Zak Brown backtracks on ‘amateur hour’ jab after McLaren’s Sprint self-destruction in Austin
In the space of a few hours at the United States Grand Prix Sprint, McLaren went from a front-row fistfight to a smoking ruin — and Zak Brown went from furious to contrite.
The clash that wiped out both orange cars came at Turn 1, where Oscar Piastri hung it around the outside of Lando Norris for second, then looked for the switchback on exit. As he cut back, he met Nico Hülkenberg’s front-left right where he thought there was daylight. Piastri was flicked up onto two wheels and cannoned into Norris. Both McLarens out. Max Verstappen disappeared up the road and banked the full eight points for the Sprint.

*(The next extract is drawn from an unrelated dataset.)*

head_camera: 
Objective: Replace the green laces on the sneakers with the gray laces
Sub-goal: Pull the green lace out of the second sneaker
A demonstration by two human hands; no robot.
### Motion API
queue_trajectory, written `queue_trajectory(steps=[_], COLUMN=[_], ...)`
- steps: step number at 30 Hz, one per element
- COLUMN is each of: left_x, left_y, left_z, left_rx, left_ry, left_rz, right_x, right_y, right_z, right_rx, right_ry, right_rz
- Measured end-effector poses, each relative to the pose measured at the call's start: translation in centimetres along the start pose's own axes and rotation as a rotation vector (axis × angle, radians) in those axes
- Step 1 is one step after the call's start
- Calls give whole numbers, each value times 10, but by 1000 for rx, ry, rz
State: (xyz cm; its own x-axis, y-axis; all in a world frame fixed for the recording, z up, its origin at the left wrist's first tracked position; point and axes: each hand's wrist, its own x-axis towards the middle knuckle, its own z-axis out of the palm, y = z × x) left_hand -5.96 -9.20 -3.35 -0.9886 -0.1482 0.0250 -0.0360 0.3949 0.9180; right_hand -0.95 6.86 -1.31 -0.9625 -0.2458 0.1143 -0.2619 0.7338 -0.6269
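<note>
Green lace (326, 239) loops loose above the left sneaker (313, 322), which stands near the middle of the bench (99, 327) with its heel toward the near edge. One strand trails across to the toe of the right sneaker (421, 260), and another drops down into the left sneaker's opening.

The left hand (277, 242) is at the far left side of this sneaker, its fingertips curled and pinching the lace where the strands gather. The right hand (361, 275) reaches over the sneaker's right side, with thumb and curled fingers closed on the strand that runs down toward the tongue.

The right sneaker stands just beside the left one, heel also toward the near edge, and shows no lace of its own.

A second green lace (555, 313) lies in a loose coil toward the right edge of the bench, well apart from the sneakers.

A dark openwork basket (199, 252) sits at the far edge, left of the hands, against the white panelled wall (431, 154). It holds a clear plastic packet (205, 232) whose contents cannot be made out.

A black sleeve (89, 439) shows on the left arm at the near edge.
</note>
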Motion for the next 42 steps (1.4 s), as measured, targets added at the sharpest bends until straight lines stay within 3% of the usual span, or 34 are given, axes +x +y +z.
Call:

In the immediate aftermath, Brown gave the TV cameras exactly what you’d expect from a team boss watching a double DNF unfold in slow motion. He called it “amateur hour” and pointed the finger squarely at Hülkenberg. By qualifying, though, the McLaren Racing CEO had cooled and taken a longer look.
“I’ve reviewed it. I think I’ve changed my view. I can’t really put that on Nico,” Brown said later, adding that his first reaction came in “the heat of the moment” amid the Turn 1 madness. It’s a rare, public climbdown — and the right one, if you study the onboard angles.
The sequence was classic COTA: wide entry, opportunists everywhere, and an apex that never sits still. Piastri’s move was on — he had momentum on Norris — but the concertina on exit put him right into Hülkenberg’s path. The German hadn’t dived from the car park; he was tracking through his line with Fernando Alonso arriving to his inside. By the time Piastri cut left, the door wasn’t just closing, it was already shut.
Karun Chandhok, on Sky Sports F1 duty, saw it much the same way. He reckoned Brown’s initial blame was “a bit harsh on Nico Hülkenberg,” arguing the Haas veteran — or rather, the experienced German — had “nowhere to go” once Piastri made that sharp left. It wasn’t pretty, but it wasn’t malicious.
From McLaren’s side of the garage, it stung twice. First, because this was a rare self-inflicted zero when both cars looked properly sharp over a single lap. Second, because Verstappen’s clean Sprint win nudged the title conversation back his way with a neat eight-point haul that neither Norris nor Piastri could defend. On weekends like this, you don’t lose championships, but you do hand out momentum.
The fallout inside the team will be more pragmatic than dramatic. There’s no inter-driver blamefest here — the collision was born of geometry more than judgment — but you can bet Andrea Stella will underline the golden rule: don’t turn intra-team aggression into a 160-mph boomerang. Piastri’s instinct to set up the cutback was sound until it wasn’t; Norris did what any driver on the inside does at Turn 1: hold your ground. The third car made it toxic.
If there’s a silver lining for McLaren, it’s that Brown’s retraction cools any simmering narrative aimed outside the team. Pointing fingers is cheap; context is everything at that corner, where the racing line expands to a bus lane and the exit funnels to a bottleneck. In the Sprint’s compressed format, there’s also zero time to reset. One misread and you’re accounting for carbon fiber.
What does it mean for Sunday? The bigger question is whether McLaren can convert the pace flashes that got them into that position into points when it counts. The MCL39 has looked feisty over a lap, but the window has been narrow all season; when it drifts, it bites. Keeping both cars in clean air early will be the quiet priority after this mess.
As for Hülkenberg, he’ll appreciate Brown’s second glance. He’s been around long enough to know how quickly reputations get torched in the court of public opinion. This one doesn’t belong on his rap sheet.
One more note on Turn 1 at COTA: it rewards bravery and punishes optimism dressed up as certainty. Piastri went for a move we’d praise nine times out of 10; this was the one that bit. It happens. The trick now is ensuring McLaren’s only heavyweight fight for the rest of the weekend is with the stopwatch.